In February 1992, over 300 recordings were made of pedestrians in Sassenheim that:
- moved with an ordinary stride, a ‘careful’ stride or a hefty stride,
- wore ordinary shoes or sneakers,
- moved over grass, tiles, or a sidewalk,
- passed the Geophone at various distances from zero to four metres, and
- without traffic noise or with cars passing at a distance of ten to 25 metres in the neighbouring street.
Other sets of recordings were used as well. One set from the USA included recordings of two and three persons, people walking by, running people, and people crawling. In addition, recordings of three well-trained heavy guard dogs walking and running were made. Those recordings were used repeatedly as input for the detector’s algorithm to be ‘trained’.

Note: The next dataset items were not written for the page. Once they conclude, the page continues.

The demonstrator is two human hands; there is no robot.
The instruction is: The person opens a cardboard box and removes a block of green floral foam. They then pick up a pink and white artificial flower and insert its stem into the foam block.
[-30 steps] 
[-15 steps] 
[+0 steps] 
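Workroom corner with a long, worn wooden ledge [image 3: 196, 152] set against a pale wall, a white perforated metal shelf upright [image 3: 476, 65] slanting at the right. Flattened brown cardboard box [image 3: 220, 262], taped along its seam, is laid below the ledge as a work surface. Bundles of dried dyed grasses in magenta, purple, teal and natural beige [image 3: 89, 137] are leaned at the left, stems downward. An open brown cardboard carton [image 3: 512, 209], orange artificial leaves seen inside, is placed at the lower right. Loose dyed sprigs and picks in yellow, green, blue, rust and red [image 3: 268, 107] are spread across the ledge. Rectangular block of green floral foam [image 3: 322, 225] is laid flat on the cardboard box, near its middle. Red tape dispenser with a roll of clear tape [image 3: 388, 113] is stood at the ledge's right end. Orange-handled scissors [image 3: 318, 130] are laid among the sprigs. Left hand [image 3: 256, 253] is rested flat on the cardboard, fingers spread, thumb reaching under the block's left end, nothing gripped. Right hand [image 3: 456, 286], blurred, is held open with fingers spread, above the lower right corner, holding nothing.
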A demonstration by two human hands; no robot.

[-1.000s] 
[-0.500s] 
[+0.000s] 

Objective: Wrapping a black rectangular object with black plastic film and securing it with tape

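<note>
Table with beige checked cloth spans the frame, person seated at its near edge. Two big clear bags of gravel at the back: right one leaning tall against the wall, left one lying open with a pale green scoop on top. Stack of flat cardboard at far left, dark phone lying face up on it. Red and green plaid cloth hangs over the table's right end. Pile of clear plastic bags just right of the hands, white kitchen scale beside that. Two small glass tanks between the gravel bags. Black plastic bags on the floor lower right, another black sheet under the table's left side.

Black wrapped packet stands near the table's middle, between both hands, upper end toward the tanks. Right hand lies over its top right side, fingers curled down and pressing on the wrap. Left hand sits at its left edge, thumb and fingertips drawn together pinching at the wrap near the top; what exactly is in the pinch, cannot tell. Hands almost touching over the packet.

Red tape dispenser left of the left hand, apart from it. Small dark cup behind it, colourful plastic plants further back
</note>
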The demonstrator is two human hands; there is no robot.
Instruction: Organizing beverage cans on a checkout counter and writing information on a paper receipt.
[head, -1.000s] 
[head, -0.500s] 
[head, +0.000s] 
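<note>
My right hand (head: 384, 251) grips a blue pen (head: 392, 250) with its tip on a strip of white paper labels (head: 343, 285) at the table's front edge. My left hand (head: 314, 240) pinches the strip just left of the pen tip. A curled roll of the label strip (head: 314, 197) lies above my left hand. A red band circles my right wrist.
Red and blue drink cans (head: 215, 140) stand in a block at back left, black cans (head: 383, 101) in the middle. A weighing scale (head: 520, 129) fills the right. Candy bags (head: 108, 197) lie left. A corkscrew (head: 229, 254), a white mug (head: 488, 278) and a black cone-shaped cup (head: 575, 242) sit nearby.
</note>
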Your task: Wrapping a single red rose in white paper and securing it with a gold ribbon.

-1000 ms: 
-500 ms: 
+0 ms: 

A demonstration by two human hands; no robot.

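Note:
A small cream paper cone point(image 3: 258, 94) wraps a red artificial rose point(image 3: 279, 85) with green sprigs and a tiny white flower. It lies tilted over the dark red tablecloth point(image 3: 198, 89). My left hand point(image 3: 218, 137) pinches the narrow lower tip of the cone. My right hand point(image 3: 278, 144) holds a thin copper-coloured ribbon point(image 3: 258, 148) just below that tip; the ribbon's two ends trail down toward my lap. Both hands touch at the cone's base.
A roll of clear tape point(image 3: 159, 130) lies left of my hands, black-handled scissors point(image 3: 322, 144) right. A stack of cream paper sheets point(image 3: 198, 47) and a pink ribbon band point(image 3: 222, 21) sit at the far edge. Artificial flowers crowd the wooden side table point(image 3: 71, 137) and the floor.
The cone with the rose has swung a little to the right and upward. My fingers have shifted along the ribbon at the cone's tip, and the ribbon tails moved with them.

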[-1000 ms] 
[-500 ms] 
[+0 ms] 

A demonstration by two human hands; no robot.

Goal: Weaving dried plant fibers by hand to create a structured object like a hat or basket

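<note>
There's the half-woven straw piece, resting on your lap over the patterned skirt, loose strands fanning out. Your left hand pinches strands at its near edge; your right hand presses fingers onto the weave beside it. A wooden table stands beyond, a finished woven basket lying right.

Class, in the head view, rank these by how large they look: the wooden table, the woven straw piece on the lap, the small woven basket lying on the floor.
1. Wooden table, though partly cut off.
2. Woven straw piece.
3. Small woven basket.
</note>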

The detector was optimised by real-time visualisation of its performance at each stage of its development. “It was a matter of increasing, say, one parameter very slightly and seeing whether it improved the detection rate; and if so, then increasing the same parameter a bit more; and so on,” recalls a team member. “A very tedious exercise“.
The parameters that were being adjusted generally controlled the detector’s sensitivity by establishing the relative importance of particular parameters. Only by weighing the individual parameters as more or less important could the “signature” of a footstep be brought into focus.
As with any intrusion detector system, there were two measures of the detector’s success; its detection rate, and its “false alarm rate”. The former had to be maximised; the latter, minimised. Two continuous hours of seismic recordings of hundreds of vehicles on the Landscheidingsweg, as well as recordings of a military exercise with jeeps, trucks, armoured personnel carriers, helicopters, and other aircraft, were processed with the new settings to ensure a low false alarm rate.
“What most impressed us was the detector’s ability to distinguish between footsteps and other movements” – in other words, the winning combination of a high detection rate and low false-alarm rate. This was undoubtedly because the Footfall Detector had been trained to recognise patterns of data. More intelligent decisions were possible than common intruder detection systems could make.
The results were so encouraging that TNO decided to develop a hardware prototype. The initial core of the Footfall Detector – initially a PC program – was reduced to a couple of chips: an Intel 8051 microcontroller and some analogue amplification and filtering. An external 8-bit Analog-to-Digital Converter (ADC) completed the demonstrator. The algorithm was adapted to suit the 8051 properties. Two geophones could be monitored simultaneously by a single processor.
Prototype characteristics:
- 5V power supply
- power consumption analogue circuits: < 2 mA
- power consumption digital circuits: approx. 100 mA
- sample rate: approx. 250 Hz
- 8-bit word size
In early 1995, the 8-bit ADC was replaced by a 12-bit version which increased the sensitivity of the system by a factor of 16. Moreover, the Intel 8051 microcontroller was replaced by a secure, low-power compatible microprocessor. That increased the maximum number of geophones to be monitored by a single processor, whilst decreasing the power consumption. The flexibility of the design allowed good adaptation capabilities to different soil types, and easy interfacing to existing intruder detection systems.